В этот момент к нам присоединилась приятная женщина тридцати с небольшим лет.
– Это моя жена Энн.
– Пенистон говорит чистую правду. Ру в восторге, что вы здесь. Знаете, у нее есть все ваши книги! Наверное, она сейчас выставляет их на полке, чтобы вы их подписали.
– Ей нужно только сказать.
Поскольку интерес леди Клермонт к моей работе, как можно предположить, подразумевал хотя бы небольшой интерес и ко мне лично, меня позабавило, что за сорок лет она ни разу не пригласила меня ни на один прием, ни здесь, в Грешэме, ни в Лондоне, и не предприняла ни малейшей попытки возобновить знакомство. Почему, если ее восторг перед моими трудами столь велик? В то время моя паранойя немедленно приписала объяснение вечеру в Эшториле, но сейчас я уверен, что ошибался. Время от времени попадаются случаи подобной необычной робости среди благородного сословия, и в этом нет ничего плохого или постыдного. Полагаю, это обратная сторона их стремления смотреть на всех свысока. Они продолжают проводить строгую границу между своим миром и вашим, но в данном случае она проявляется через смиренное молчаливое признание, что их мощь и власть не всегда производят впечатление на тех, кто ориентируется на иные ценности.
– Вы все пропустите, – вклинился в наше оживление голос Эндрю, и мы послушно обратили взгляды обратно к фейерверку.
Шипение, взрыв, ахи. Шипение, взрыв, ахи. Шоу завершилось картиной, которая задумывалась как эффектная демонстрация герба Грешэмов: вставший на дыбы лев держит в лапах флаг. В реальности получилось не совсем как задумано, ибо часть львиной головы не зажглась и изображение вышло мрачноватым, но даже при этом финал получился грандиозным.

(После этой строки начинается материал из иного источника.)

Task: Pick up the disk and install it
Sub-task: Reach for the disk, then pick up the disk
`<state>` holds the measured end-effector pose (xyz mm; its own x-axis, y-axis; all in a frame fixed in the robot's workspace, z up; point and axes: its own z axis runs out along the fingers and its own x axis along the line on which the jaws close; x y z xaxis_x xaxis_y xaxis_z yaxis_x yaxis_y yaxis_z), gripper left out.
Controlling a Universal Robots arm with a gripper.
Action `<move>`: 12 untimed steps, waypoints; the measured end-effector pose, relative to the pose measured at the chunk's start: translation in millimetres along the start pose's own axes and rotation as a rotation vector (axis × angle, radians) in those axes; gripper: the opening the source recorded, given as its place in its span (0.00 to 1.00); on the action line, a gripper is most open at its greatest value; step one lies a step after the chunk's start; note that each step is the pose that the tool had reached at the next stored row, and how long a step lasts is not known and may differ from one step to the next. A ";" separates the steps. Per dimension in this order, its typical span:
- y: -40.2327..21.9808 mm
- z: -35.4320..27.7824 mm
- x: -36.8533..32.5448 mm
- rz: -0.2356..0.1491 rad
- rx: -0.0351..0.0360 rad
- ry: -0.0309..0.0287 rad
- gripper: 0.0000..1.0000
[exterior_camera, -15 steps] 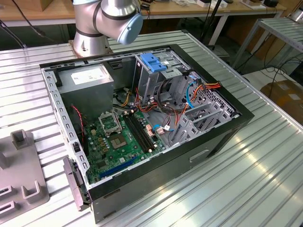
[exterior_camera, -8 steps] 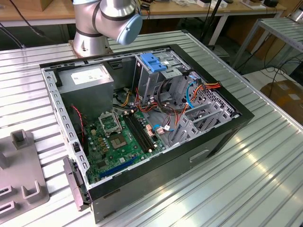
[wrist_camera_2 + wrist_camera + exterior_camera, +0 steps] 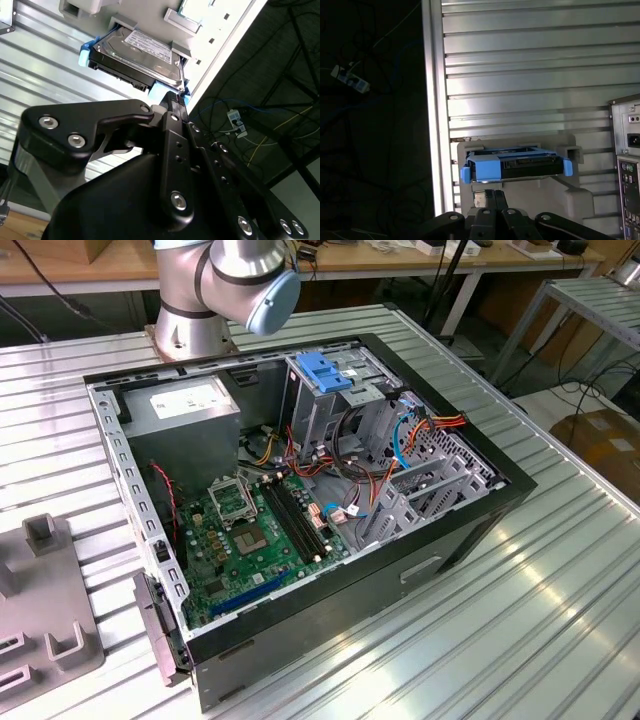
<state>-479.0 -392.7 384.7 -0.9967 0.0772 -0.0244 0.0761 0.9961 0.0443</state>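
Robotics lab or workshop, industrial robot arm point(image 3: 225, 285) mounted on a ribbed aluminium worktable point(image 3: 540, 620), open computer case point(image 3: 300, 490) on it, grey moulded fixture point(image 3: 45, 610) alongside, wooden benches point(image 3: 70, 275) behind, cardboard box point(image 3: 600, 440), cables point(image 3: 598, 390) and power strip point(image 3: 351, 79) on floor.

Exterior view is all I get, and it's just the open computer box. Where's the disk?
Observer: In the second wrist view, the flat silver-grey metal disk with blue plastic rails sits in a pale grey moulded holder.
Operator: Is the hand holding it?
Observer: The black hand is close beside one blue-railed edge; I can't confirm a grip.
Operator: Is that near the box?
Observer: In the first wrist view, the holder stands on the ribbed metal table, by its edge, with the computer box's back panel off to one side.
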 end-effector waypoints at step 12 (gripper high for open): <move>0.0 0.0 0.1 -0.007 -0.0002 0.0002 0.10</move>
<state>-479.1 -392.7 384.7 -0.9972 0.0703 -0.0245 0.0692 0.9966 0.0444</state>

Тут все и закончилось. Гостям, внутри и снаружи, по крайней мере тем, кто не оставался ночевать, пора было двигаться к выходу, не слишком при этом задерживаясь. Я сумел отыскать в толчее наших хозяев, чтобы поблагодарить и попрощаться.

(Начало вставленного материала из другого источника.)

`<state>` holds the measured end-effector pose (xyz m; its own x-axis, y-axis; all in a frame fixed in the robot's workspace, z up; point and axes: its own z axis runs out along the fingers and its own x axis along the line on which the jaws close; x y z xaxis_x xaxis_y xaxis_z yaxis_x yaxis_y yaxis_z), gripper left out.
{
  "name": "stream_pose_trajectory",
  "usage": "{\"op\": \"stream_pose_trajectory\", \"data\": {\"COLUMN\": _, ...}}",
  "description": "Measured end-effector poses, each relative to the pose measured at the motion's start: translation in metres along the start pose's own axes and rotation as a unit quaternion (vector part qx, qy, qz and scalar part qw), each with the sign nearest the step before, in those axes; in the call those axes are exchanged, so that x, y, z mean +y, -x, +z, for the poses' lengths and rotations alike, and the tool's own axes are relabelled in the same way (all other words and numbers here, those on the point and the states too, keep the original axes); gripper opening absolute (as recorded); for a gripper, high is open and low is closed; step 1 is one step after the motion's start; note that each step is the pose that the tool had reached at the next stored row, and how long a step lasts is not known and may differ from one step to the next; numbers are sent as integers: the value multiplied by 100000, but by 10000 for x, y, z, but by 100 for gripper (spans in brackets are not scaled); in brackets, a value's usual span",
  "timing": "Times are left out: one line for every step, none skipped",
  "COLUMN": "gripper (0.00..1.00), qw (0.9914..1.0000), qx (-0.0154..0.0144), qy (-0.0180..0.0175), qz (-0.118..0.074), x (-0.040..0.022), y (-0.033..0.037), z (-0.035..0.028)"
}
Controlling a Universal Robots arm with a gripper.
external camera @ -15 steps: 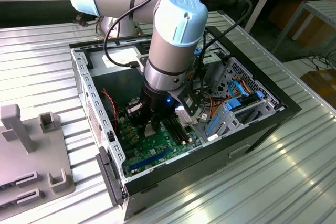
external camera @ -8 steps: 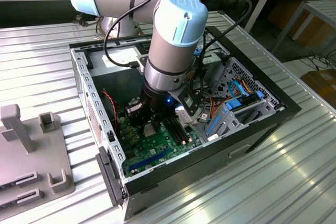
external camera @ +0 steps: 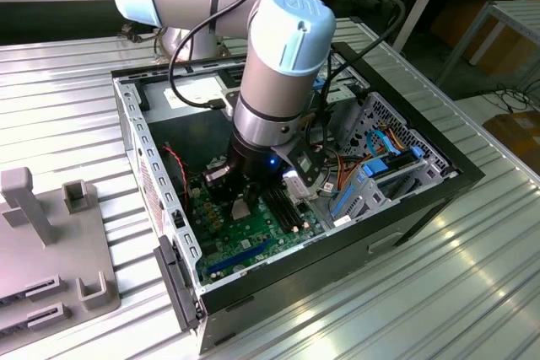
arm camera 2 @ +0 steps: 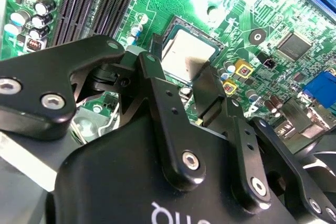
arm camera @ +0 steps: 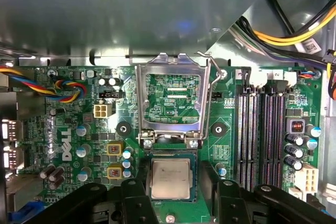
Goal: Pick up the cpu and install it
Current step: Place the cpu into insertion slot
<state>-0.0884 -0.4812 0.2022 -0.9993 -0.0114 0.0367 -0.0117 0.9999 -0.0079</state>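
The cpu (arm camera: 170,178) is a small silver-grey square lying flat in the socket on the green motherboard (arm camera: 73,129). The second wrist view also shows the cpu (arm camera 2: 188,52). The socket's metal load plate (arm camera: 141,98) stands flipped up just beyond it, with its lever (arm camera: 212,85) raised. My gripper (arm camera: 171,190) is low over the socket, with one black finger (arm camera: 135,195) on each side of the chip. The fingers are open, with a narrow strip of socket showing between each one and the chip. In the exterior view the gripper (external camera: 245,200) reaches down inside the open computer case (external camera: 405,208).
Black memory slots (arm camera: 257,135) run beside the socket. Yellow and black cables (arm camera: 294,30) hang by the case wall, and coloured wires (arm camera: 63,85) cross the board's other end. A drive bay with blue cables (external camera: 380,166) fills one corner. A grey fixture (external camera: 51,250) stands at the exterior view's left.
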Motion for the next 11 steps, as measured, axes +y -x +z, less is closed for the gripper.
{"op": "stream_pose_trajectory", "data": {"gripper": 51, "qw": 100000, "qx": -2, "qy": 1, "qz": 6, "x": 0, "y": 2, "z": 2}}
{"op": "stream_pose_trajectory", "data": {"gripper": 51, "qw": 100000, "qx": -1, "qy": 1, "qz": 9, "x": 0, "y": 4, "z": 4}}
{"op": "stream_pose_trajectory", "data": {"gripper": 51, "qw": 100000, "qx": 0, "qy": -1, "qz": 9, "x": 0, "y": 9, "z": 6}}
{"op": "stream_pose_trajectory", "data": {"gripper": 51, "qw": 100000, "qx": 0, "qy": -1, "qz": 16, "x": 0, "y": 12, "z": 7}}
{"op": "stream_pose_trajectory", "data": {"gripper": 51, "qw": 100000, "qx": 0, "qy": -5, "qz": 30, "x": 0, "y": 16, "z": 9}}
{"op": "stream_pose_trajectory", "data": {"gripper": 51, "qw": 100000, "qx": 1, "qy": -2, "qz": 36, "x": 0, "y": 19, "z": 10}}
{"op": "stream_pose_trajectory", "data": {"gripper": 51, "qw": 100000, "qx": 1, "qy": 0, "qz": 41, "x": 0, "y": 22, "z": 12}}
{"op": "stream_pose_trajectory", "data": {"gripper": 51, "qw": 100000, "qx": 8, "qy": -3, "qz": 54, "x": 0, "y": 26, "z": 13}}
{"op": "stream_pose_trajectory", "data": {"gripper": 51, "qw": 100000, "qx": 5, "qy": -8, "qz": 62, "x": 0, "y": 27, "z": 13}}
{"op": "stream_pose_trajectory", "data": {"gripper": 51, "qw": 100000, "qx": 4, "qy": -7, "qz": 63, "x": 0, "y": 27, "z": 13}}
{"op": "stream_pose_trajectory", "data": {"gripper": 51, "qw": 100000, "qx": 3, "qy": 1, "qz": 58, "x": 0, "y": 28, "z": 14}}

Леди Клермонт все так же улыбалась со знакомым блеском в глазах.
– Надо вас сюда затащить. Если у вас найдется время.
– Я здесь на все выходные, так что какое-то время смогу выкроить.
– А-а, ну да, конечно! Вы же с этими странными людьми, которые сейчас владеют Молтон-Тауэрсом.

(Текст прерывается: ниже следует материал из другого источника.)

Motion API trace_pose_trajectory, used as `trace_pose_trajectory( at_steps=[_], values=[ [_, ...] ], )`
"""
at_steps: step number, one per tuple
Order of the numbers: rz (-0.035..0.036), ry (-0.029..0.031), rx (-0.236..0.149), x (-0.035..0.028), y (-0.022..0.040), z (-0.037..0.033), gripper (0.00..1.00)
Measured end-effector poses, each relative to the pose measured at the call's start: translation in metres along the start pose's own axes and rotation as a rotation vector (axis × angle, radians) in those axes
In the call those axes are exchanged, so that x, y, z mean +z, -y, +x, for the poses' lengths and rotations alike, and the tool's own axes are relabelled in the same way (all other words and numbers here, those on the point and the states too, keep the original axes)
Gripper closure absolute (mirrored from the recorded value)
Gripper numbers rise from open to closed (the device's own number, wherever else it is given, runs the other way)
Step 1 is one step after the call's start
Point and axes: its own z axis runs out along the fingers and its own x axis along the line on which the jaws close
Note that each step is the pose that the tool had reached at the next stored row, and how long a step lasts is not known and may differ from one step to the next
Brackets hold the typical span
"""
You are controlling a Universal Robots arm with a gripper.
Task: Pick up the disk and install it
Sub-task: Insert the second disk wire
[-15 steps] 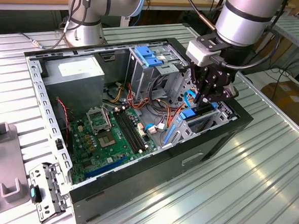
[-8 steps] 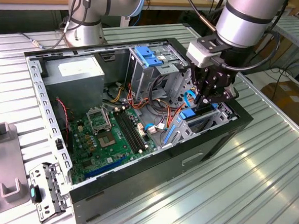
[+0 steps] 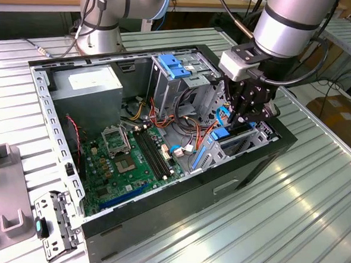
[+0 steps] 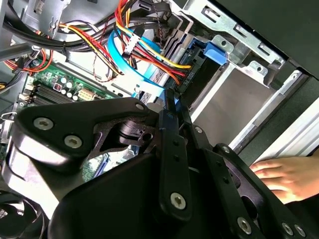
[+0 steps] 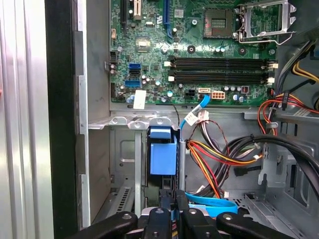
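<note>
My gripper (image 3: pixel 243 112) hangs inside the open computer case (image 3: pixel 244 171), its fingers (image 5: pixel 168 206) drawn narrow around the blue edge of the disk (image 5: pixel 163 158). The disk stands on edge in the metal drive bay (image 5: pixel 124 164), beside the coloured cables (image 5: pixel 214 159). A person's hand (image 4: pixel 291 177) rests near the case.

Pincer (image 4: pixel 172 107) above blue-bracketed bay (image 4: pixel 215 51)

We count one open computer case (image 3: pixel 244 171), one green motherboard (image 3: pixel 132 164), one grey power supply (image 3: pixel 85 90), two robot arms (image 3: pixel 295 22), one gripper (image 3: pixel 243 109), and one hand (image 4: pixel 289 177).
</note>
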Motion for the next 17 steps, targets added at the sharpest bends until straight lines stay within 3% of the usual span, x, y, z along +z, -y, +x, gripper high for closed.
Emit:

Фраза «с этими странными людьми» сказала мне все о шансах Таркина быть принятым жителями округа.
– Одна из прабабушек Генри выросла в Молтоне, – продолжала графиня. – До войны он часто там гостил. Но тебе ведь там всегда не нравилось? – Она посмотрела на мужа.
– Чертов дом! – кивнул тот. – Сроду не бывал в более мерзком помещении. Холодная еда, холодные ванные, все холодное. За все годы, что я туда ездил, мне там ни разу не удалось заснуть. – Было заметно, что его светлость подустал от этого бесконечного вечера и уже совсем готов отправиться спать, но еще не договорил. – Они спятили, что взялись его благоустраивать. Этот дом погубил моих двоюродных братьев, погубил все организации, которые приходили после них. У моих родственников, по крайней мере, была земля, это им серьезно помогало. А ваши друзья купили просто бездонную яму.
Мне это показалось не только весьма точным, но и обнадеживающим описанием. Глядя на то, как Таркин с супругой из раза в раз бросают последний пенни на поддержание этой псевдоаристократической аляповатой фантазии, легко забыть, что есть еще люди, для которых это нормальные дома, где должна протекать нормальная жизнь. Если там неудобно жить, то ничего не поделаешь. Не важно, что там лепнина, резьба Гринлинга Гиббонса и привидение Марии Стюарт в восточном крыле. В пренебрежительном отзыве графа о Молтон-Тауэрсе звучала расчетливость, она спустила с небес на землю мои собственные впечатления, избавляя меня от необходимости выказывать благоговение. Во всяком случае, лорд Клермонт высказал свое мнение, и не было смысла заставлять его пояснить свои слова, поэтому я просто кивнул и пошел дальше.